That gap matters because an attacker does not need to “break” the model in the classic sense. They only need to place malicious instructions in a document, webpage, ticket, email, or API response that the model will consume. Once the model is allowed to summarize, retrieve, route, or execute with privileges, the attack becomes an application security and identity problem. In practice, many security teams encounter this only after the model has already disclosed data or triggered an unsafe action, rather than through intentional testing.

How It Works in Practice

The safest mental model is that any content the system ingests may be adversarial until proven otherwise. That includes user prompts, retrieved documents, chat history, tool outputs, web content, and hidden system instructions copied into the context window. The model may follow the malicious instruction if the surrounding application fails to separate data from directives.

Classify inputs by trust level before they reach the model, especially retrieved content and external tool outputs.

Strip or quarantine instruction-like text from untrusted sources where possible, and label it explicitly as data.

Constrain tools with least privilege so the model cannot read, write, or send more than it needs.

Require policy checks at runtime for high-risk actions, instead of assuming a prompt template will hold.

Log the full chain of prompt, retrieval, and tool use so suspicious instruction paths can be investigated.

This aligns with the direction of the NIST Cybersecurity Framework 2.0, which emphasizes governance, protection, detection, and response across the system, not just at one control point. It also maps to the NHI lesson highlighted in Ultimate Guide to NHIs — Why NHI Security Matters Now: if a workload can act, it must be governed as an identity-bearing actor with constrained authority.

Operationally, this works best when prompt handling, retrieval security, and tool authorization are designed together. These controls tend to break down when an environment mixes untrusted public content with privileged internal workflows because the model cannot reliably tell the difference unless the application makes that difference explicit.

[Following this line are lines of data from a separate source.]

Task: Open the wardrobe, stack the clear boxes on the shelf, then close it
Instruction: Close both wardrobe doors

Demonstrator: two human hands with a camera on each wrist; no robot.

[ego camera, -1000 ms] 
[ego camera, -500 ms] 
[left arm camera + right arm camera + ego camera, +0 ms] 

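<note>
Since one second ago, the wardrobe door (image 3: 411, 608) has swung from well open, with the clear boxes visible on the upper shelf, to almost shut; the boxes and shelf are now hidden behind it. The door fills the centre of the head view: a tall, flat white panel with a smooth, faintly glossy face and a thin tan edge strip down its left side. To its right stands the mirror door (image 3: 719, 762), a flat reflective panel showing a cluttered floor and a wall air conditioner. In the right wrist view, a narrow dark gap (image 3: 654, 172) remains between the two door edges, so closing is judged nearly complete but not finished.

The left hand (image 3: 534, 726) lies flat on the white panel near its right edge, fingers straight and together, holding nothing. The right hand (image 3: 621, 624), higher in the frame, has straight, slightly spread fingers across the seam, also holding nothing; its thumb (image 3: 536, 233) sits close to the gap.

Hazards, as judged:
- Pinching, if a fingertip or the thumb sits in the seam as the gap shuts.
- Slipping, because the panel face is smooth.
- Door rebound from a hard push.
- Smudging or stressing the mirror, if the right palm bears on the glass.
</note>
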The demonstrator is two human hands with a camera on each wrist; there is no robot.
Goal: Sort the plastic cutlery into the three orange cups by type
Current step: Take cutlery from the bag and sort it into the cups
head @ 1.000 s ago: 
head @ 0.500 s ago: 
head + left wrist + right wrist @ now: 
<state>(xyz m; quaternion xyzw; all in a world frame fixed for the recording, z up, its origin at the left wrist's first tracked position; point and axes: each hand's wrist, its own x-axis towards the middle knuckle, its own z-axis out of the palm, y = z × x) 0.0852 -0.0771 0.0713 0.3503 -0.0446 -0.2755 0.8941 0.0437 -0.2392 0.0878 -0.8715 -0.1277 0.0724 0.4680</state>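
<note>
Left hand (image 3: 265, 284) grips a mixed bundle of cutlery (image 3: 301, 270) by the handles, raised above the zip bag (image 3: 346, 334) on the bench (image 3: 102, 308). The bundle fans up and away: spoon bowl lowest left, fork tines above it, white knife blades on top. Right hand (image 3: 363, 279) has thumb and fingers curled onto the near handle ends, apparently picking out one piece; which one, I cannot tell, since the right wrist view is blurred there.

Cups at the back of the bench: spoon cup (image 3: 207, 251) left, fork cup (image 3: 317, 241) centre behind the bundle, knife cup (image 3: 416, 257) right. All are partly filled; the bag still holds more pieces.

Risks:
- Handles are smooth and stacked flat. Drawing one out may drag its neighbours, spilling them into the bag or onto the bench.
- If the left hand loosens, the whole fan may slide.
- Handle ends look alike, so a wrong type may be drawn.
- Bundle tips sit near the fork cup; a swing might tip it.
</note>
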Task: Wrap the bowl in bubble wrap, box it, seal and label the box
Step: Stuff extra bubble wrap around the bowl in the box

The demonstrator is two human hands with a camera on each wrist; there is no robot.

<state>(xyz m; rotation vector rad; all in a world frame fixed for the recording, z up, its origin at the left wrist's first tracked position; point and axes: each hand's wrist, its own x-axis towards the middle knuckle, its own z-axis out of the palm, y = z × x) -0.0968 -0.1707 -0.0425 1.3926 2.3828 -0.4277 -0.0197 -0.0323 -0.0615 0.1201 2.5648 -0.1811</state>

Common Variations and Edge Cases

Tighter prompt filtering often increases false positives and workflow friction, requiring organisations to balance safety against usability and throughput. That tradeoff is real, and current guidance suggests there is no universal standard for how much filtering is enough. For some use cases, aggressive blocking is appropriate; for others, contextual review or human approval is the better control.

The hardest edge cases are agentic systems and RAG-heavy workflows. In those environments, the attack surface is not just the prompt but the entire chain of retrieved text, intermediate reasoning, and tool calls. A poisoned knowledge base entry, a malicious ticket comment, or a crafted document can all become instruction sources if the application does not label and isolate them. This is why the Top 10 NHI Issues and the vendor-researched 2024 ESG Report: Managing Non-Human Identities are relevant here: compromise usually appears when trust is granted too broadly to non-human actors and their connected services.

One practical nuance is that jailbreak testing against the model alone can create false confidence. The same prompt may be harmless in a sandbox but dangerous once paired with a retrieval layer, long-lived tokens, or write-capable tools. Organisations should therefore test the full workflow, not just the prompt.

Standards & Framework Alignment

This section maps relevant standards and security frameworks to the operational risks and controls described in this guidance.

OWASP Agentic AI Top 10 and CSA MAESTRO address the attack and risk surface, while NIST AI RMF set the governance and control requirements practitioners need to meet.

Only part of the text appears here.